--- DATA Enclosed Below ---

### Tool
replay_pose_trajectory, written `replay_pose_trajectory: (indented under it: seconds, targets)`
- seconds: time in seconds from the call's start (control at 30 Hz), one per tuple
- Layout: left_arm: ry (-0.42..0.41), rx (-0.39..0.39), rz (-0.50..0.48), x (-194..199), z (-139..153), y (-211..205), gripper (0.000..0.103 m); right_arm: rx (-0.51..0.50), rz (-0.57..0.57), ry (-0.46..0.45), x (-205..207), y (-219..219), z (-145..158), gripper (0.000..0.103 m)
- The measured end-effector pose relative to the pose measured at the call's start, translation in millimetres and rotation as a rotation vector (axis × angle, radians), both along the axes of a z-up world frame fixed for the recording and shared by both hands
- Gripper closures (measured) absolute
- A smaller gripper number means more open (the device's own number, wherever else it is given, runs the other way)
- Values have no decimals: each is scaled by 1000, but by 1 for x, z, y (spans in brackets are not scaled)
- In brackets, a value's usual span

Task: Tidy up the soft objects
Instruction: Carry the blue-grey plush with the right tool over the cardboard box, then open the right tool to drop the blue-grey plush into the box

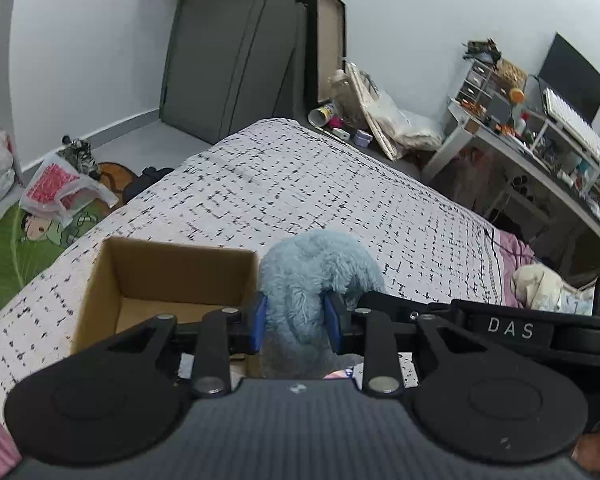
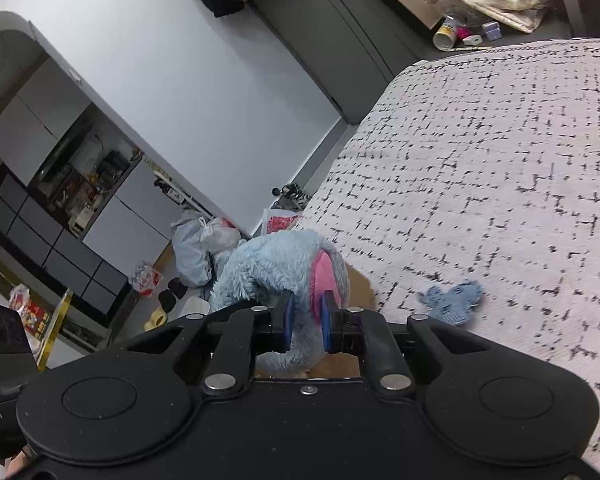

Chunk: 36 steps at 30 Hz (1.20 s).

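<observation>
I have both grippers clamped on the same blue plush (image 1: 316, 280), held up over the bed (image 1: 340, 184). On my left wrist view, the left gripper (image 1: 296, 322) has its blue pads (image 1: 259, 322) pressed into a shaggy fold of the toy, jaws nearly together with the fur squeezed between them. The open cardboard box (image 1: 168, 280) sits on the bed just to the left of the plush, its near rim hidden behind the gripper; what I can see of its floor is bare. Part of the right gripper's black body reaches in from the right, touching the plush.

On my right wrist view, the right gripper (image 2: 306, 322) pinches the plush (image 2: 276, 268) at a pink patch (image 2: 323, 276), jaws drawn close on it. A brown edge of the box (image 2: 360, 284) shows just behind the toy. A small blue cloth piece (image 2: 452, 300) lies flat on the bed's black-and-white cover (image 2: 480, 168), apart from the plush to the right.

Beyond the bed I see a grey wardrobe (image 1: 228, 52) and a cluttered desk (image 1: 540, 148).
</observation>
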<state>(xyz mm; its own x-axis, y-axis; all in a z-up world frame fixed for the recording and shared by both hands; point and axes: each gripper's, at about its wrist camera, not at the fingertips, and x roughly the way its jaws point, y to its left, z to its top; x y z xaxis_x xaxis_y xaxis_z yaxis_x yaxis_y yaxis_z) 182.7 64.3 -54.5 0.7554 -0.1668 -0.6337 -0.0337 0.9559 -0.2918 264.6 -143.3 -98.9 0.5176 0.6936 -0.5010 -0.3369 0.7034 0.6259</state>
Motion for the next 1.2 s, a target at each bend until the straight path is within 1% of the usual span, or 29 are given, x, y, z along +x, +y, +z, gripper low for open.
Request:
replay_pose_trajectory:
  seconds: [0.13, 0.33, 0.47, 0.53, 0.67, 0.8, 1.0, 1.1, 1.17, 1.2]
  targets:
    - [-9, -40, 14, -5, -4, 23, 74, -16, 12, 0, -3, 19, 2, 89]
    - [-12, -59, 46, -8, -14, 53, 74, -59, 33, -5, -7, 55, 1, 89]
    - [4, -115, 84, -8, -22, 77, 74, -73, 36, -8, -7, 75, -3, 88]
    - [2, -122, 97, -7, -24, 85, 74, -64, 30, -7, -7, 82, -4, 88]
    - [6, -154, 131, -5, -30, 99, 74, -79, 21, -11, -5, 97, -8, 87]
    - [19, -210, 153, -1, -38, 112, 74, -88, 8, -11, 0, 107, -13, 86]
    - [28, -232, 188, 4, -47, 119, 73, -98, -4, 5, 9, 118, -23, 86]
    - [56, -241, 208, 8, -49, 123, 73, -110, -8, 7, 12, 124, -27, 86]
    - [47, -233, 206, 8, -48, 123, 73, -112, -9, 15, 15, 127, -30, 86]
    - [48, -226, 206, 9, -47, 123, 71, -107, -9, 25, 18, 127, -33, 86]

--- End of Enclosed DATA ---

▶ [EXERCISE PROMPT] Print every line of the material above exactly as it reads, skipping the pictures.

▶ [OUTPUT FOR THIS EXERCISE]
### Tool
replay_pose_trajectory, written `replay_pose_trajectory: (indented under it: seconds, targets)`
- seconds: time in seconds from the call's start (control at 30 Hz), one per tuple
- Layout: left_arm: ry (-0.42..0.41), rx (-0.39..0.39), rz (-0.50..0.48), x (-194..199), z (-139..153), y (-211..205), gripper (0.000..0.103 m); right_arm: rx (-0.51..0.50), rz (-0.57..0.57), ry (-0.46..0.45), x (-205..207), y (-219..219), z (-145..158), gripper (0.000..0.103 m)
- The measured end-effector pose relative to the pose measured at the call's start, translation in millimetres and rotation as a rotation vector (axis × angle, radians), both along the axes of a z-up world frame fixed for the recording and shared by both hands
- Gripper closures (measured) absolute
- A smaller gripper number means more open (the device's own number, wherever else it is given, runs the other way)
- Values have no decimals: each is scaled by 1000, but by 1 for x, z, y (spans in brackets are not scaled)
- In brackets, a value's usual span

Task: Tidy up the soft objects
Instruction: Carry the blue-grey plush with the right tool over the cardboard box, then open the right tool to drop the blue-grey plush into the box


Chunk: 36 steps at 30 Hz (1.20 s).

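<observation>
I have both grippers clamped on the same blue plush (image 1: 316, 280), held up over the bed (image 1: 340, 184). On my left wrist view, the left gripper (image 1: 296, 322) has its blue pads (image 1: 259, 322) pressed into a shaggy fold of the toy, jaws nearly together with the fur squeezed between them. The open cardboard box (image 1: 168, 280) sits on the bed just to the left of the plush, its near rim hidden behind the gripper; what I can see of its floor is bare. Part of the right gripper's black body reaches in from the right, touching the plush.

On my right wrist view, the right gripper (image 2: 306, 322) pinches the plush (image 2: 276, 268) at a pink patch (image 2: 323, 276), jaws drawn close on it. A brown edge of the box (image 2: 360, 284) shows just behind the toy. A small blue cloth piece (image 2: 452, 300) lies flat on the bed's black-and-white cover (image 2: 480, 168), apart from the plush to the right.

Beyond the bed I see a grey wardrobe (image 1: 228, 52) and a cluttered desk (image 1: 540, 148).
</observation>
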<state>(xyz mm; its own x-axis, y-axis; all in a z-up world frame fixed for the recording and shared by both hands; point and axes: each gripper's, at about its wrist camera, not at the fingertips, and x roughly the way its jaws point, y to its left, z to its top; x y z xaxis_x xaxis_y xaxis_z yaxis_x yaxis_y yaxis_z) 182.7 64.3 -54.5 0.7554 -0.1668 -0.6337 -0.0337 0.9559 -0.2918 264.6 -143.3 -98.9 0.5176 0.6936 -0.5010 -0.3369 0.7034 0.6259</state>
Motion for the next 1.2 s, a target at each bend until the straight path is within 1% of the usual span, or 29 are given, x, y, z along +x, +y, +z, gripper low for open.
Request:
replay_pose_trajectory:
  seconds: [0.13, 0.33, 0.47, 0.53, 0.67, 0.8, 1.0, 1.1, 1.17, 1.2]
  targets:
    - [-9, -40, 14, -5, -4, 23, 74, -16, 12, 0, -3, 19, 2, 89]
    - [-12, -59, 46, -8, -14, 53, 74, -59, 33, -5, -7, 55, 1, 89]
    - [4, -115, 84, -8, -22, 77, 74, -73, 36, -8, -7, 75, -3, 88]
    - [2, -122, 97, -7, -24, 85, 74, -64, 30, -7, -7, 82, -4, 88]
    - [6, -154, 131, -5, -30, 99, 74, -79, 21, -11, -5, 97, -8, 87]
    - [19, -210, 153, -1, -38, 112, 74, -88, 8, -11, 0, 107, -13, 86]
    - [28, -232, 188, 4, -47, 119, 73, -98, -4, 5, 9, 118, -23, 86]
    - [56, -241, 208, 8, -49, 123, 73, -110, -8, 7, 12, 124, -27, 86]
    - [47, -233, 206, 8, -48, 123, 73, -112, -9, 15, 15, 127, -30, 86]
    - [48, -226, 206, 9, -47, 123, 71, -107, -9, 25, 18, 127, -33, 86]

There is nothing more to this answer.